Write out nothing except the lines running from the one containing "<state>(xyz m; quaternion" to the last line of the data, exactly as they stand.

▽

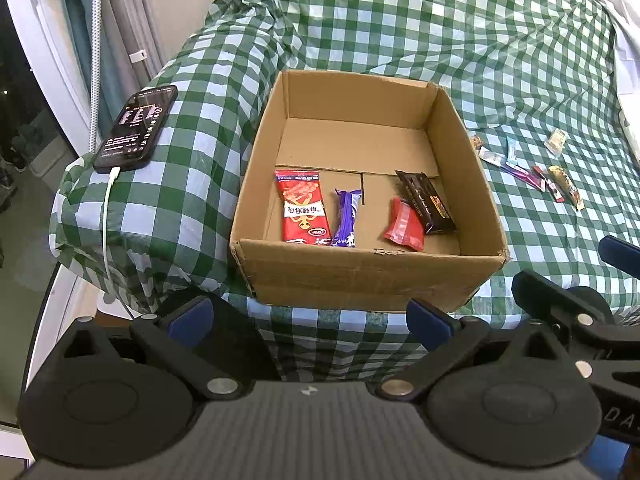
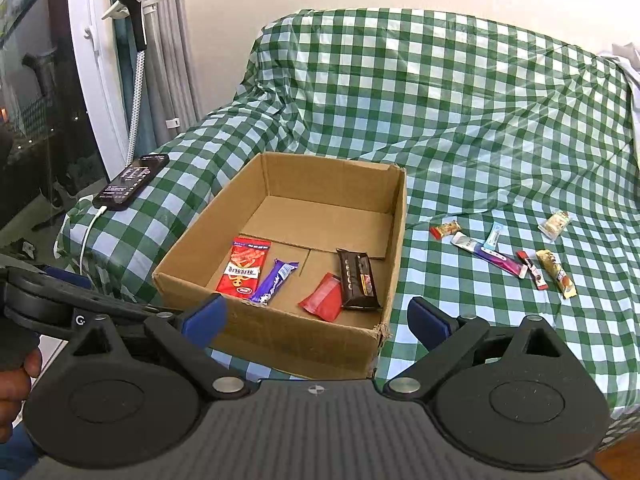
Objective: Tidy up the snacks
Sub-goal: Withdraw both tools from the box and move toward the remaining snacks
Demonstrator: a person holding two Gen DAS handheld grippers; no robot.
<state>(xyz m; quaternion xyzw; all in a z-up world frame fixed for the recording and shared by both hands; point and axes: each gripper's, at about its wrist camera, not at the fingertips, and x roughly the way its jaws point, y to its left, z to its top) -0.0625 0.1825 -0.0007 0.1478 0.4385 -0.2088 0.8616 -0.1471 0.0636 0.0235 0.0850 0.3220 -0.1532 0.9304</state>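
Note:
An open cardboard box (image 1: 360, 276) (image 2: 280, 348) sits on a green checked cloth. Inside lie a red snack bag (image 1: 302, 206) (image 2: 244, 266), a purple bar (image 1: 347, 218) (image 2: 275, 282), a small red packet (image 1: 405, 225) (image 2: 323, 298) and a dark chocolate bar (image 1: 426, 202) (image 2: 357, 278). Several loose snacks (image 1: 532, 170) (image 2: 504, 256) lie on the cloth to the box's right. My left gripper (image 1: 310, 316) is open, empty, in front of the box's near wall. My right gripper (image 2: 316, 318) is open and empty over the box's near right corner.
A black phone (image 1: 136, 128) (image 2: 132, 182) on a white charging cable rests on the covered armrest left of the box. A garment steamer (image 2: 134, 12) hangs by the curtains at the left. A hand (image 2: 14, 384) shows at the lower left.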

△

▸ Answer for this exercise
<state>(xyz m; quaternion xyzw; all in a z-up world frame fixed for the recording and shared by both hands; point and axes: each gripper's, at about its wrist camera, not at the fingertips, and x roughly the way its jaws point, y to its left, z to its top) -0.0625 0.1825 -0.0007 0.1478 0.4385 -0.2088 0.8616 -0.1471 0.0636 0.0235 0.0850 0.3220 -0.1532 0.9304</state>
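Note:
An open cardboard box (image 1: 360, 276) (image 2: 280, 348) sits on a green checked cloth. Inside lie a red snack bag (image 1: 302, 206) (image 2: 244, 266), a purple bar (image 1: 347, 218) (image 2: 275, 282), a small red packet (image 1: 405, 225) (image 2: 323, 298) and a dark chocolate bar (image 1: 426, 202) (image 2: 357, 278). Several loose snacks (image 1: 532, 170) (image 2: 504, 256) lie on the cloth to the box's right. My left gripper (image 1: 310, 316) is open, empty, in front of the box's near wall. My right gripper (image 2: 316, 318) is open and empty over the box's near right corner.
A black phone (image 1: 136, 128) (image 2: 132, 182) on a white charging cable rests on the covered armrest left of the box. A garment steamer (image 2: 134, 12) hangs by the curtains at the left. A hand (image 2: 14, 384) shows at the lower left.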

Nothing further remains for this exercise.